● Task brief
Could you print each line of the material below exactly?

--

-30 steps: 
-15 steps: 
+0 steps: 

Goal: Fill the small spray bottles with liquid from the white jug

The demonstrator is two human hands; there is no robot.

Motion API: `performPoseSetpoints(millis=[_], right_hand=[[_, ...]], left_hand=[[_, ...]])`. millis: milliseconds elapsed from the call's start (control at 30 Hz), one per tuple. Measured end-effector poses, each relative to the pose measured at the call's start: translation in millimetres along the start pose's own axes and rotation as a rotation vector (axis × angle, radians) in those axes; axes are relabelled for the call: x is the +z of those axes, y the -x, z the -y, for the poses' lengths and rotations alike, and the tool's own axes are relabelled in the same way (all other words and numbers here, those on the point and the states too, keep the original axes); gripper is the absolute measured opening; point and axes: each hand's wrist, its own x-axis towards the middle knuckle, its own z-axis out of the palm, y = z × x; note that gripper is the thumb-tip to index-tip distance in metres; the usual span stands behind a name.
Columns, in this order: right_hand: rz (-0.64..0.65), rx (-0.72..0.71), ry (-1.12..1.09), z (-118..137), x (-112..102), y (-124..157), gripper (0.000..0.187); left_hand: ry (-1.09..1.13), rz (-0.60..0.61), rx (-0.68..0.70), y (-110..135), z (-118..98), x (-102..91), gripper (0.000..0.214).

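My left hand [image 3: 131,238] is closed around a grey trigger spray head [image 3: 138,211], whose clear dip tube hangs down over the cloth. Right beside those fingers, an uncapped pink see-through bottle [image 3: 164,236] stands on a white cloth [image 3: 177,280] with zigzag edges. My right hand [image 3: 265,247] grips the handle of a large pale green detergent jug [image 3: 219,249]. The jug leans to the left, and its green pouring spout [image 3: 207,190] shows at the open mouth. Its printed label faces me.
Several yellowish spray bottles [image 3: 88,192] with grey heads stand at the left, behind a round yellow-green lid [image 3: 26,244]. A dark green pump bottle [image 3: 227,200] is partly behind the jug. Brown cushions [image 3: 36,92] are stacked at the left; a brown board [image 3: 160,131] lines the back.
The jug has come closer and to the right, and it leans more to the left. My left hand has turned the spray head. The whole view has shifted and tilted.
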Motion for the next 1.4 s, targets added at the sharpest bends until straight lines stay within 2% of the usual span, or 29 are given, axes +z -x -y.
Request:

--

● Result
-30 steps: 
-15 steps: 
+0 steps: 

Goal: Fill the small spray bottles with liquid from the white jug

The demonstrator is two human hands; there is no robot.

Motion API: `performPoseSetpoints(millis=[_], right_hand=[[_, ...]], left_hand=[[_, ...]])`. millis: milliseconds elapsed from the call's start (control at 30 Hz), one per tuple. Measured end-effector poses, each relative to the pose measured at the call's start: translation in millimetres along the start pose's own axes and rotation as a rotation vector (axis × angle, radians) in those axes; axes are relabelled for the call: x is the +z of those axes, y the -x, z the -y, for the poses' lengths and rotations alike, and the tool's own axes are relabelled in the same way (all other words and numbers here, those on the point and the states too, keep the original axes); gripper is the absolute measured opening; point and axes: each hand's wrist, its own x-axis towards the middle knuckle, its own z-axis out of the palm, y = z × x; note that gripper is the thumb-tip to index-tip distance in metres; the usual span stands behind a name.
Columns, in this order: right_hand: rz (-0.64..0.65), rx (-0.72..0.71), ry (-1.12..1.09), z (-118..137), x (-112..102), y (-124..157), gripper (0.000..0.187); left_hand: ry (-1.09..1.13), rz (-0.60..0.61), rx (-0.68..0.70), y (-110..135), z (-118..98), x (-102..91), gripper (0.000..0.214).

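My left hand [image 3: 131,238] is closed around a grey trigger spray head [image 3: 138,211], whose clear dip tube hangs down over the cloth. Right beside those fingers, an uncapped pink see-through bottle [image 3: 164,236] stands on a white cloth [image 3: 177,280] with zigzag edges. My right hand [image 3: 265,247] grips the handle of a large pale green detergent jug [image 3: 219,249]. The jug leans to the left, and its green pouring spout [image 3: 207,190] shows at the open mouth. Its printed label faces me.
Several yellowish spray bottles [image 3: 88,192] with grey heads stand at the left, behind a round yellow-green lid [image 3: 26,244]. A dark green pump bottle [image 3: 227,200] is partly behind the jug. Brown cushions [image 3: 36,92] are stacked at the left; a brown board [image 3: 160,131] lines the back.
The jug has come closer and to the right, and it leans more to the left. My left hand has turned the spray head. The whole view has shifted and tilted.
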Motion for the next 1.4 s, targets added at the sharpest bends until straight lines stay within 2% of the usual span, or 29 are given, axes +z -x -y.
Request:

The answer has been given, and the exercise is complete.